Bu konseyde ne politikacı, ne de asker var. Tamamı iş adamlarından oluşuyor. Ancak, zaman zaman toplantılarına emekli asker, politikacı ve büyükelçileri alabiliyorlar. Belirleyici irade hep kendileri oluyor. Gelen konuklar “belirlenen iradeye” destek oluyorlar. Aslında çok da farklı düşünmüyorlar. Alınan ya da alınacak kararlar bir kez de “sır tutabilen”, “sahada etkili” konuklarla masaya yatırılıyor.
Konseyin büyük çoğunluğu kamuoyunun önüne çıkmayı sevmez. Gizemli kalmayı tercih ederler. İçlerinden bir isim Türkiye’den P2 Mason locasına gidecek isimleri belirleyecek kudrete sahip. O da ortalıkta görünmeyi pek sevmeyenlerden. Bir diğer iki isim ise son 10 yıldır Beykoz Konakları’yla yakın ilişki içerisinde. Siyasetle çok yakından ilgilenen, akrabaları konakta ikamet ediyor. Siyasetin dizayn çalışması da bu akrabalar üzerinden yürütülüyor.
Şimdi bu konuyu neden açtığım merek edilebilir. Bu kadar girizgâhı yapmamın sebebi, CHP listelerinin önemli bir kısmının, konsey tarafından, Beykoz Konakları marifetiyle hazırlanmış olması. Listelerdeki seçilebilecek isimlere baktığınızda da bunu net bir şekilde görebilirsiniz.
Konsey şu sıralar 12 Haziran sonrası planlar üzerine çalışıyor. Bir dizi görüşme ve yemekli toplantı yapılıyor.
Hatırlarsanız, kaset komplosuyla Deniz Baykal’ın iktidardan devrilmesiyle, “sarı devrim” yapmak üzere yola çıkan bir isim parti kurma hazırlıklarına hız vermişti. Beykoz konaklarından gelen talimatla da (ben bunu emir olarak görenlerdenim) kararından vazgeçti. Kılıçdaroğlu rüzgarının estiği o günlerde kendisine doğru zamanı beklemesi gerektiği söylendi.

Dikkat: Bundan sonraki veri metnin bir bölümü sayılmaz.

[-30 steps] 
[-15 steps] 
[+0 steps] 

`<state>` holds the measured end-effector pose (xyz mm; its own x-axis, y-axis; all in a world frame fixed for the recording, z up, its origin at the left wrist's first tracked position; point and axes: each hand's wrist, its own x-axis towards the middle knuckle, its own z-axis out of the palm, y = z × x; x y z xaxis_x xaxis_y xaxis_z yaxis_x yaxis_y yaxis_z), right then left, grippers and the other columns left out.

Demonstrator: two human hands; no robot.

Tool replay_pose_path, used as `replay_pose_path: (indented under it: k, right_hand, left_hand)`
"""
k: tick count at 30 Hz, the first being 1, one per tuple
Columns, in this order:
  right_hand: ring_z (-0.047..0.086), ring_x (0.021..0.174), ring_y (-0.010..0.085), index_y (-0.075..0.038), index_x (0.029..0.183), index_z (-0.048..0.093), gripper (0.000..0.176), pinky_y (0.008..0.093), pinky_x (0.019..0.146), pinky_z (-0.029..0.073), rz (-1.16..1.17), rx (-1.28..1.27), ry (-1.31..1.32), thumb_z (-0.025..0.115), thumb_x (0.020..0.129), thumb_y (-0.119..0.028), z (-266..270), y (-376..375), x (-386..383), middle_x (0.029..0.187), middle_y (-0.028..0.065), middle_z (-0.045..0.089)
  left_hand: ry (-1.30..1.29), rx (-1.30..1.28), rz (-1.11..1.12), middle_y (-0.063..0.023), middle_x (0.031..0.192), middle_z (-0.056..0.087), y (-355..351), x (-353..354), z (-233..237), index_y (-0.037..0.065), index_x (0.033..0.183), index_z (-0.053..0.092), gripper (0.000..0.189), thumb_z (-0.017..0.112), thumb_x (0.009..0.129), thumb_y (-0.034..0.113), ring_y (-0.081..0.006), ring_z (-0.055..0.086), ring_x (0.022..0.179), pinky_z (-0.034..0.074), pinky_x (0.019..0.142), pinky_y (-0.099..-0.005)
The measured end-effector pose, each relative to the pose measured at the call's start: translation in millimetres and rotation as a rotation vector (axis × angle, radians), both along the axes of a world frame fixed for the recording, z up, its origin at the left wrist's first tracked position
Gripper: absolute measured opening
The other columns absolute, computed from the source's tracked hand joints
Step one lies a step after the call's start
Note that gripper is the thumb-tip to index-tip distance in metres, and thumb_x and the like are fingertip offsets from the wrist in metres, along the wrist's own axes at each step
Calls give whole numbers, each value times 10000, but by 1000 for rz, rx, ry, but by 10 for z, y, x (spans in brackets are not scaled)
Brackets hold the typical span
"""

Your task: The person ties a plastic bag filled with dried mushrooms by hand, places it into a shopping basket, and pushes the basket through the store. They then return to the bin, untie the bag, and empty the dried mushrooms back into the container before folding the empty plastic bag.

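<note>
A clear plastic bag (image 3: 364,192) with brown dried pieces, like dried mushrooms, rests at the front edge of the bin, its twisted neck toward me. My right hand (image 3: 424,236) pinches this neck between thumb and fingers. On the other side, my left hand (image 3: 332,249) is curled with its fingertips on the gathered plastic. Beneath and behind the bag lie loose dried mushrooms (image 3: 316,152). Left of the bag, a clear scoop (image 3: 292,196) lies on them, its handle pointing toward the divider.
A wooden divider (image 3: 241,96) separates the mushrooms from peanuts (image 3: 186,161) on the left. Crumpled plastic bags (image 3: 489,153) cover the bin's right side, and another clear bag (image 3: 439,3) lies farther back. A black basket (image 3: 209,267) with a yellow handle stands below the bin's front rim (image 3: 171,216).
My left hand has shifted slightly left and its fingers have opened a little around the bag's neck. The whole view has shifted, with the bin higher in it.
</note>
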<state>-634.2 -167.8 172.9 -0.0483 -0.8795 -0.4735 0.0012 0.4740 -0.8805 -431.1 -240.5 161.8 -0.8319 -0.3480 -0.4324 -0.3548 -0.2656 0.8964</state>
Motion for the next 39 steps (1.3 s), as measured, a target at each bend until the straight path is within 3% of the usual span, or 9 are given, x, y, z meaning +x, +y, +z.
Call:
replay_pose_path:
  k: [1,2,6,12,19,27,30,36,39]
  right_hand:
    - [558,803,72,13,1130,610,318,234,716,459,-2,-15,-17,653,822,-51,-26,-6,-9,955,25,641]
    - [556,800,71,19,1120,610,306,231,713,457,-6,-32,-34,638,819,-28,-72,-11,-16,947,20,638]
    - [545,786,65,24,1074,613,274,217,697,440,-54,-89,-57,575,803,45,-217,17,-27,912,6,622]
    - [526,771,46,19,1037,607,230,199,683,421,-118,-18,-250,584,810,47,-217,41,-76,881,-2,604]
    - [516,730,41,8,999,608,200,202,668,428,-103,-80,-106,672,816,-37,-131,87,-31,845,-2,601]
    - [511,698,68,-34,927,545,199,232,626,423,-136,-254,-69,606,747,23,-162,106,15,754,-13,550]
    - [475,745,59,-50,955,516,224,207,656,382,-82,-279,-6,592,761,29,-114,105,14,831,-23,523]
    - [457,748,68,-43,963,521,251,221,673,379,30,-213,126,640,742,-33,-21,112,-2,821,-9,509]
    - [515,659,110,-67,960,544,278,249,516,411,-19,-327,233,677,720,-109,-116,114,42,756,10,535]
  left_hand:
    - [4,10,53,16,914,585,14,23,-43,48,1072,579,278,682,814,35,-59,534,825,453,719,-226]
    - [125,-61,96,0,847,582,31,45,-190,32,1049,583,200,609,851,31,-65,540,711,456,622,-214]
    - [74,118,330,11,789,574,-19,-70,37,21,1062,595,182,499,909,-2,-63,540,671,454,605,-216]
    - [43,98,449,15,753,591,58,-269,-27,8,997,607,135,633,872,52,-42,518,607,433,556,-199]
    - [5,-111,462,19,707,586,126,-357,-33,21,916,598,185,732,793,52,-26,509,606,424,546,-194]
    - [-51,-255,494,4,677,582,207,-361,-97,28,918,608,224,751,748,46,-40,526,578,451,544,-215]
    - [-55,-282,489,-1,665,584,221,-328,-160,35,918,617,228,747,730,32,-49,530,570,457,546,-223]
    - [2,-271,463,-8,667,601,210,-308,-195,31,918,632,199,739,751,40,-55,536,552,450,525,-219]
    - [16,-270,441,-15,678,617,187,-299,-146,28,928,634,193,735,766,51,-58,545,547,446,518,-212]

12 Eylül referandumda alınan “mağlubiyet”, Kılıçdaroğlu rüzgarının erken dinmesi, Konsey’in kartları bir kez daha karmasına sebep oldu. 12 Haziran’da AK Parti’nin bir kez daha tek başına iktidara geleceğini öngören Konsey, yeni bir planı devreye soktu. Beklemeye alınan isim, seçimin ardından önce partiye alınacak, ardından da Genel Başkanlık koltuğuna oturtulacak. Konsey üyeleri “Tayyip’in karşısına bu kez lider bir ismi çıkartacağız” diyorlar. Konsey’in listelerde, Baykal, Önder Sav ekibini tamamen tasfiye etmesinin tek nedeni de bu. Dikensiz bahçede, devrimi kansız yapma isteği.

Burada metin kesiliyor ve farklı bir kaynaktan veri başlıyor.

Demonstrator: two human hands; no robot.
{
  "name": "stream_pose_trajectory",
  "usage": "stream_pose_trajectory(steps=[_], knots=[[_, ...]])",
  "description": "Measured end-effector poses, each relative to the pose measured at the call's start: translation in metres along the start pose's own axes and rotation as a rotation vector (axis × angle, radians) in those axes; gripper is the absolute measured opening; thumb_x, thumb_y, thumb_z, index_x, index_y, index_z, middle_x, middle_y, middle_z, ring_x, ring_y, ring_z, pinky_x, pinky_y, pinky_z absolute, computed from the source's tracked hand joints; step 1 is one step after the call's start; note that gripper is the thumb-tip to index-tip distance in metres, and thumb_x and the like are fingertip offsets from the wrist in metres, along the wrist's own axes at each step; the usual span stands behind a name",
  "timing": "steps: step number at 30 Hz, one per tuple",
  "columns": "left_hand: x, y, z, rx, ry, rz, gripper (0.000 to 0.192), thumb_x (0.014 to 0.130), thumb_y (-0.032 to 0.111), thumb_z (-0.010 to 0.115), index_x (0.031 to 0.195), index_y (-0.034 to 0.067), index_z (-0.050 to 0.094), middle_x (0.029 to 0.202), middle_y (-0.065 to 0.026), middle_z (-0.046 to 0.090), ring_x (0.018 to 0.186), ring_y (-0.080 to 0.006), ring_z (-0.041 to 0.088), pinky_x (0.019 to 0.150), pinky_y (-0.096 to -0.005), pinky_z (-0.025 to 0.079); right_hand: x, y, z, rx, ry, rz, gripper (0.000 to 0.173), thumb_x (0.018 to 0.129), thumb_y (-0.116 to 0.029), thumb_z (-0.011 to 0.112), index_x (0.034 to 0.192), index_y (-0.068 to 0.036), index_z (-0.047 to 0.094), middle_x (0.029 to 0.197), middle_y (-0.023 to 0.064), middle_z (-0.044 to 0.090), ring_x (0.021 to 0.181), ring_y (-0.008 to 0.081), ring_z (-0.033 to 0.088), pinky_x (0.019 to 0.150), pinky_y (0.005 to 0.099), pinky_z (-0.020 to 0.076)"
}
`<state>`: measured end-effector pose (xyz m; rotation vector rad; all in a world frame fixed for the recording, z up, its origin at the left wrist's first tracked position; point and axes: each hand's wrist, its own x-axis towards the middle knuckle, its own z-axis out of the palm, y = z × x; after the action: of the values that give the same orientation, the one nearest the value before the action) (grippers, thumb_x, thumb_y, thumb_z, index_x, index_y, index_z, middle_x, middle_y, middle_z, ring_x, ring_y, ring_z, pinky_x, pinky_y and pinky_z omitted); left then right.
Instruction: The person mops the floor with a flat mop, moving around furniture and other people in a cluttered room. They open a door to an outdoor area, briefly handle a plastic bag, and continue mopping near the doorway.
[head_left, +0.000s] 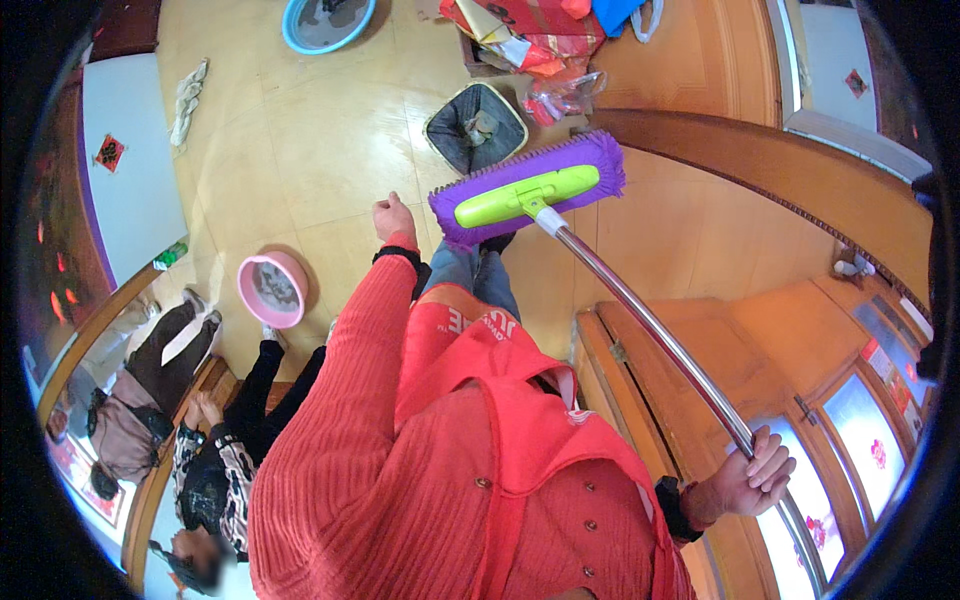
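My right hand (757, 472), at the lower right, is wrapped around the steel handle (652, 322) of a flat mop. The handle runs up and left to a lime-green mop plate (529, 196) with a purple chenille pad (611, 161). In the picture the pad overlaps the near edge of a waste bin (517, 120) with a dark liner and some rubbish inside; I cannot tell whether they touch. My left hand (394, 216) is in front of me, left of the pad, fingers curled, with nothing visible in it. A red apron (442, 360) covers my front.
A pink basin (274, 289) and a blue basin (328, 26), both holding greyish water, stand on the tiled floor (315, 150). A pale cloth (189, 101) lies at left. Red bags (540, 30) are piled beyond the bin. Wooden furniture (675, 345) stands right. A seated person (217, 465) is lower left.
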<state>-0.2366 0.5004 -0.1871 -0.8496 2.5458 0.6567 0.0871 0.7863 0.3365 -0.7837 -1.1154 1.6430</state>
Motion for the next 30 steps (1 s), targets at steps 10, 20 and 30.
stream_pose_trajectory(steps=[10,20,30], knots=[[-0.082,0.089,-0.057,-0.29,-0.092,0.892,0.004,0.075,0.015,0.069,0.078,0.014,0.069,0.076,-0.0071,0.065,0.072,-0.0252,0.06,0.072,-0.0375,0.045,0.009,-0.005,0.04,0.025,-0.168,-0.03,0.033,0.087,-0.015,0.054,0.059,-0.017,0.037,0.047,-0.0029,0.036,0.05,0.0096,0.035,0.061,0.0257,0.0327],[-0.152,0.181,-0.029,0.167,-0.358,1.77,0.043,0.069,0.023,0.072,0.11,0.017,0.061,0.1,-0.0074,0.054,0.097,-0.0261,0.051,0.089,-0.0382,0.039,0.011,0.0,0.077,-0.037,-0.3,-0.039,0.034,0.085,-0.016,0.057,0.058,-0.016,0.037,0.046,-0.002,0.042,0.046,0.0095,0.037,0.055,0.0238,0.0382],[-0.121,0.171,0.008,0.272,-0.31,1.665,0.007,0.077,0.017,0.06,0.079,0.012,0.064,0.084,-0.0065,0.058,0.087,-0.0242,0.055,0.084,-0.0373,0.039,0.011,-0.002,0.071,-0.065,-0.265,-0.052,0.035,0.083,-0.015,0.059,0.056,-0.016,0.037,0.045,-0.0015,0.043,0.045,0.0099,0.038,0.053,0.0239,0.0396]])
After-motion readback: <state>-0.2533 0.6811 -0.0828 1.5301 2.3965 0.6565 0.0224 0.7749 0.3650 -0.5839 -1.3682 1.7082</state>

Parti ve eski genel başkanla sorun yaşayan bu ismin, Genel Başkanlığına teşkilatın karşı çıkması durumunda ise B planı hayata geçirilecek. Bu isim bu kez CHP’nin İstanbul Büyükşehir Belediye Başkan adayı yapılacak. Başkanlık koltuğuna ise temasa geçilen ve liste operasyonun içinde bulunan yönetimdeki isim oturtulmaya çalışılacak. Bu ismin özelliği, kaset komplosunun içinde yer alması ve Baykal’ın evinde “geri dön gözyaşları” dökmesi.

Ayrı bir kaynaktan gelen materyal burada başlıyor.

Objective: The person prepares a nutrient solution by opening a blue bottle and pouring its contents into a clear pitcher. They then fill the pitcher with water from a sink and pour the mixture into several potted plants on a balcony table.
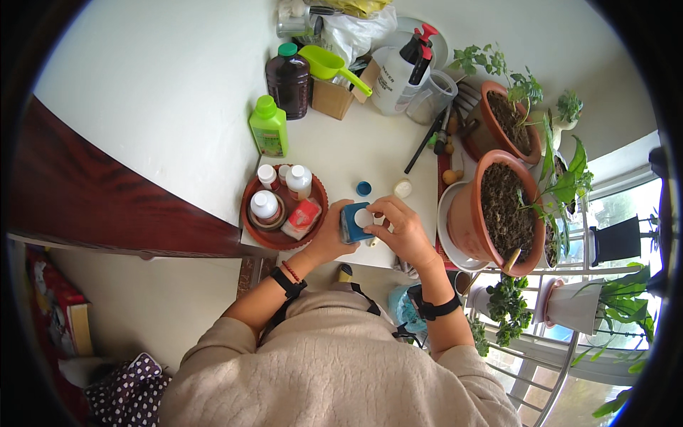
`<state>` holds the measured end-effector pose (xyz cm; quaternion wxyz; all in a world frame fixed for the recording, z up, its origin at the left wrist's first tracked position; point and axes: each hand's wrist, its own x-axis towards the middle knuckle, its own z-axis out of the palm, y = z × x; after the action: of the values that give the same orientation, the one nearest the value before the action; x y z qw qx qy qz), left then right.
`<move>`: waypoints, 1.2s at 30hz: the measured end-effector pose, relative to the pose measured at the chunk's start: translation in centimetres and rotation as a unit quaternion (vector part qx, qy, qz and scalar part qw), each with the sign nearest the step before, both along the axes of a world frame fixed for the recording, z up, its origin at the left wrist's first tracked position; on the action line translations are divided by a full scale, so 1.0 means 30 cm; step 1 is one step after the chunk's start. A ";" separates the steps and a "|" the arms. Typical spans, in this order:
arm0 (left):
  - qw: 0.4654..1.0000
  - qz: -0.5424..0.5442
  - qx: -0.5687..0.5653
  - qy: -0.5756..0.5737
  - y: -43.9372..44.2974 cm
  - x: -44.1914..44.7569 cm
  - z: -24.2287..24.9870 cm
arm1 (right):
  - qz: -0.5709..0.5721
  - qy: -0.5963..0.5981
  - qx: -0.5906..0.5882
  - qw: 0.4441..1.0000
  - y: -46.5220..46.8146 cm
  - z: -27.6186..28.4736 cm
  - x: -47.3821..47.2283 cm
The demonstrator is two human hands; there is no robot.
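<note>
Wrapped around a squarish bottle with a blue top [349, 228] is my left hand [332, 230]. My right hand [397, 229] pinches a white disc [364, 218] between thumb and fingers. The disc lies over the middle of the bottle's top; whether it is fixed there I cannot tell. Beyond my hands, a round blue cap [364, 188] rests on the white tabletop [341, 155]. To its right is a small round cream-coloured lid or jar [403, 188]. A reddish-brown plastic saucer [248, 224] at left holds several white-capped bottles [299, 179] and a red-and-white packet [304, 213].
A green bottle [269, 131], a dark jug [288, 80], a cardboard box [332, 99] with a green scoop [325, 63], and a pump sprayer [397, 77] line the back. Terracotta-coloured pots [475, 213] with soil and plants stand right. A dark wooden edge [133, 197] runs along the left.
</note>
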<state>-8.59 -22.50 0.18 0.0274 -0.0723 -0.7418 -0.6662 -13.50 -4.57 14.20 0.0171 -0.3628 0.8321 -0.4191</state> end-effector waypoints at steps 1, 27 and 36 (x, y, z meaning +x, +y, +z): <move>0.996 0.026 -0.014 0.084 0.007 -0.002 0.033 | -0.013 -0.009 0.013 1.000 -0.005 0.009 0.005; 0.998 0.035 0.055 0.005 0.067 -0.063 0.097 | -0.214 0.308 0.163 0.913 -0.203 -0.091 0.006; 0.999 0.024 0.020 0.041 0.066 -0.059 0.118 | -0.253 0.237 0.206 0.915 -0.212 -0.112 0.005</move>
<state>-10.37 -20.54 3.73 0.0753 -0.0815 -0.7278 -0.6767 -13.35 -10.92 10.83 -0.2132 -0.2171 0.9436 -0.1304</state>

Konseyin siyaseti dizayn çalışmalarıyla ilgili aldığı karar şimdilik bu. Cuma namazı saatinde parti programı açıklayacak kadar siyasete ve politikaya uzak olan Kılıçdaroğlu, seçim sonrası “ipini çekecek tehlikenin” çok yakınında olduğunu göremiyor. Kurtlar Konseyi, 12 Haziran sonrası yiyeceği kuzuyu aylar öncesinden seçti.
Kılıçdaroğlu neden sustu?
Kılıçdaroğlu’na geçen hafta Mehmet Haberal’in, İzmir milletvekili adayı Mehmet Susam’ın yaptığı yolsuzluklarını hatırlatarak, bu isimleri nasıl aday yaptığını sormuştum. Kemal Bey beklediğim gibi susmayı tercih etti.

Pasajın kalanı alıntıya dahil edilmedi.